Task instructions:
Within the material below, filter for lines that hold the word "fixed".

Data section:
┄┄┄┄┄┄┄┄┄┄

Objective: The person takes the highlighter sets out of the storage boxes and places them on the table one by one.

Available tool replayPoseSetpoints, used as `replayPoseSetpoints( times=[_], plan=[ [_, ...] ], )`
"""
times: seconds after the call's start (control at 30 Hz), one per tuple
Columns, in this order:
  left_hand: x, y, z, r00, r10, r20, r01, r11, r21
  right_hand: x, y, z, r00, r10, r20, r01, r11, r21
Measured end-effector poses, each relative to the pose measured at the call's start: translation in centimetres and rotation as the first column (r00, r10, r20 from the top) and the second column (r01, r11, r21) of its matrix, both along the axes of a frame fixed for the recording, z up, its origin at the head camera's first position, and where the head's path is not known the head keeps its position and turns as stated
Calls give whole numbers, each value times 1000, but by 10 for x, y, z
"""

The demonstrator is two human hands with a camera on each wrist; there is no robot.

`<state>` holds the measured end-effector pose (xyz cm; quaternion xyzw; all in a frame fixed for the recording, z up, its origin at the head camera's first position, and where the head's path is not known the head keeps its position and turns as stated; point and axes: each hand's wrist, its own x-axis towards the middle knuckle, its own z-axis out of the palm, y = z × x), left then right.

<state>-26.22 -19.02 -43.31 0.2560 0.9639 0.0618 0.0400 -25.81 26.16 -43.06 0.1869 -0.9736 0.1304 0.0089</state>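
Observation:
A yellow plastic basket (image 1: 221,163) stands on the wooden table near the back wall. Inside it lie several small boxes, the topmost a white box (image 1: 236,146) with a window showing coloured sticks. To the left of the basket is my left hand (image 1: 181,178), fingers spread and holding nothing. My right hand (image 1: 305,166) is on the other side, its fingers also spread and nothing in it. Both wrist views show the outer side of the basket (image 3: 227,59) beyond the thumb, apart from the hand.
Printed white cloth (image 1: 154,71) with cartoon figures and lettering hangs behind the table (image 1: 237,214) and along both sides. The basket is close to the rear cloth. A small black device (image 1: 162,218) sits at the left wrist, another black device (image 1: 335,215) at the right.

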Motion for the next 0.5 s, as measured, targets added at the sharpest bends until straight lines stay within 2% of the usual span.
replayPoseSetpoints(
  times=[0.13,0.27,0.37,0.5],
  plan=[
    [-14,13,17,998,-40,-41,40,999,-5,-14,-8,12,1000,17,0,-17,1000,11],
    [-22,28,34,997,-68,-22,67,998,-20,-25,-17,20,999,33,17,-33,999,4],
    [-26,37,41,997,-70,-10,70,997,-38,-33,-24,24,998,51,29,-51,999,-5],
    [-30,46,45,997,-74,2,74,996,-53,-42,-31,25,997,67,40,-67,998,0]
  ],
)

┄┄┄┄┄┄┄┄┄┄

Solution for this exercise:
Measured end-effector poses, each relative to the pose measured at the call's start: translation in centimetres and rotation as the first column (r00, r10, r20 from the top) and the second column (r01, r11, r21) of its matrix, both along the axes of a frame fixed for the recording, z up, its origin at the head camera's first position, and where the head's path is not known the head keeps its position and turns as stated
`<state>` holds the measured end-effector pose (xyz cm; quaternion xyzw; all in a frame fixed for the recording, z up, its origin at the head camera's first position, and where the head's path is not known the head keeps its position and turns as stated; point and axes: each hand's wrist, its own x-axis towards the middle knuckle, its own z-axis out of the palm, y = z × x), left then right.

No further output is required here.